An LLC operating agreement defines how a limited liability company will be operated and is agreed upon by the owners of the LLC – who are known as members - during the formation process.
The operating agreement allows you to establish your own guidelines for managing your business rather than relying on the default provisions found in your state's LLC law. In most states, an operating agreement can be oral or written, but having it in writing is generally preferable as you can reference this written agreement whenever questions come up throughout the life of your LLC.
Once signed, the agreement becomes a binding contract between the members.
Why your LLC needs an operating agreement
The primary benefit of an LLC operating agreement is that it allows the members to set their own rules for how the business will be run, profits will be shared, additional contributions made, disputes resolved, new members admitted, current members allowed to leave, and almost any other provision they want. It also is a sign that the members understand that the LLC is a separate entity from themselves, which can protect the members from being held liable for the LLC's liabilities should an LLC creditor seek to “pierce the LLC’s veil”. Additionally, the agreement ensures that the owners have a shared understanding of the business’ structure and operations, which can prevent costly and divisive disagreements among the members. It also offers flexibility, as it can be tailored specifically to the LLC's and the members’ needs.
Here are some key reasons to ensure your LLC has a solid operating agreement:
- Protects the limited liability status of the LLC: One of the main reasons to create an LLC is to protect your personal assets. An operating agreement helps demonstrate that your LLC is a legal entity with its own rules and procedures, thereby strengthening this protection, should the LLC’s creditors try to collect from its members.
- Establishes clarity: Operating agreements help prevent disagreements among members by clearly defining the rules for making decisions, changing membership, and resolving conflicts. When everyone understands the rules laid out in the operating agreement, it becomes easier to make both day-to-day and long term business decisions. This can also lower the chances of disputes as the LLC continues to operate.
- Avoids default state rules: Every state has laws that establish basic rules for LLCs. These rules can affect your business unless your operating agreement states otherwise. For instance, many states require that LLC profits and losses are shared equally among owners, no matter how much each member invested. By creating an operating agreement, you can set the rules that will govern how your LLC operates, instead of relying on default rules that may not suit your business. Also, not every state has a default rule to cover every situation. If there is no default rule and no operating agreement dealing with an issue, you could end up with a costly court battle to settle the issue.
- Legally required in some states: Some states require LLCs to have an operating agreement.

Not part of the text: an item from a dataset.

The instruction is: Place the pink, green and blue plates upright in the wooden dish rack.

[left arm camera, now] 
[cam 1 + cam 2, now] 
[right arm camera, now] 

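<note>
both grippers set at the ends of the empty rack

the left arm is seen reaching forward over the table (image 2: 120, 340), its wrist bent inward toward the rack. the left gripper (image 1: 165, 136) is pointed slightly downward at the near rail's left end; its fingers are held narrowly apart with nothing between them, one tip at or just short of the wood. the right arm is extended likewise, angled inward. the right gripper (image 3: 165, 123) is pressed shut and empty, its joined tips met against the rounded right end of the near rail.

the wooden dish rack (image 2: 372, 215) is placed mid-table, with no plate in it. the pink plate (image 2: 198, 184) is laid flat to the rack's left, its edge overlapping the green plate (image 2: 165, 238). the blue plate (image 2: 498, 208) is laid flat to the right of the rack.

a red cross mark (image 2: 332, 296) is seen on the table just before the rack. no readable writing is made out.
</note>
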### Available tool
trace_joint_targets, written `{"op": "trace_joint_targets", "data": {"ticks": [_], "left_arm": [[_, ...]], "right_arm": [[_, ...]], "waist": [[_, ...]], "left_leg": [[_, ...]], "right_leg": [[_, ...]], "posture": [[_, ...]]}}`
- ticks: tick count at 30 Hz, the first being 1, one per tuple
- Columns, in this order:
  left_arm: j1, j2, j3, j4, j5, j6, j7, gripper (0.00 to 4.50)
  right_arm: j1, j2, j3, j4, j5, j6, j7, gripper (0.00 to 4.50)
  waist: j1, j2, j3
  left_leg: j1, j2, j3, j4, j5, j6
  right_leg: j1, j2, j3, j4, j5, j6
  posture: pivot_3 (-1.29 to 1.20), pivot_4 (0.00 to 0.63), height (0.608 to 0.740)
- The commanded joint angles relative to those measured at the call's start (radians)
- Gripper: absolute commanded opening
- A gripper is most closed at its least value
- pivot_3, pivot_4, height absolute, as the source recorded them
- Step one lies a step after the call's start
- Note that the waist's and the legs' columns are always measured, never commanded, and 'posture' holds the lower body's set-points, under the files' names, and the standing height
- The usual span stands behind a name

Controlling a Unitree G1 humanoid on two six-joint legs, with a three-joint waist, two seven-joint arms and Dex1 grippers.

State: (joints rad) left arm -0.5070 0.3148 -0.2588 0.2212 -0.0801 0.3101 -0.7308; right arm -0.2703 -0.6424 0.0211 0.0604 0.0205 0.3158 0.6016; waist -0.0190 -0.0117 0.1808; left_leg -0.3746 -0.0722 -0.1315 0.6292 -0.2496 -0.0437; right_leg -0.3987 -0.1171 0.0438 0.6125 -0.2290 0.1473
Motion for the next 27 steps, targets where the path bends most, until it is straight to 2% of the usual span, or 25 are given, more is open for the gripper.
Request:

In most states it can be oral or written, but a few states require a written operating agreement. Even though you don’t need to file this agreement with the Secretary of State, if the state requires an operating agreement you will want to be sure to have to one to avoid any consequences of non-compliance.
Creating an LLC operating agreement
Default state LLC rules don’t always work for every business. An LLC operating agreement addresses this problem by providing your business with freedom, protection, and control. A well drafted operating agreement can be customized to meet your specific business needs and the members’ management and financial goals.
At a fundamental level, an operating agreement outlines a company's operational and financial rules and provisions. Consider it a guide for how the business is to be managed and operated.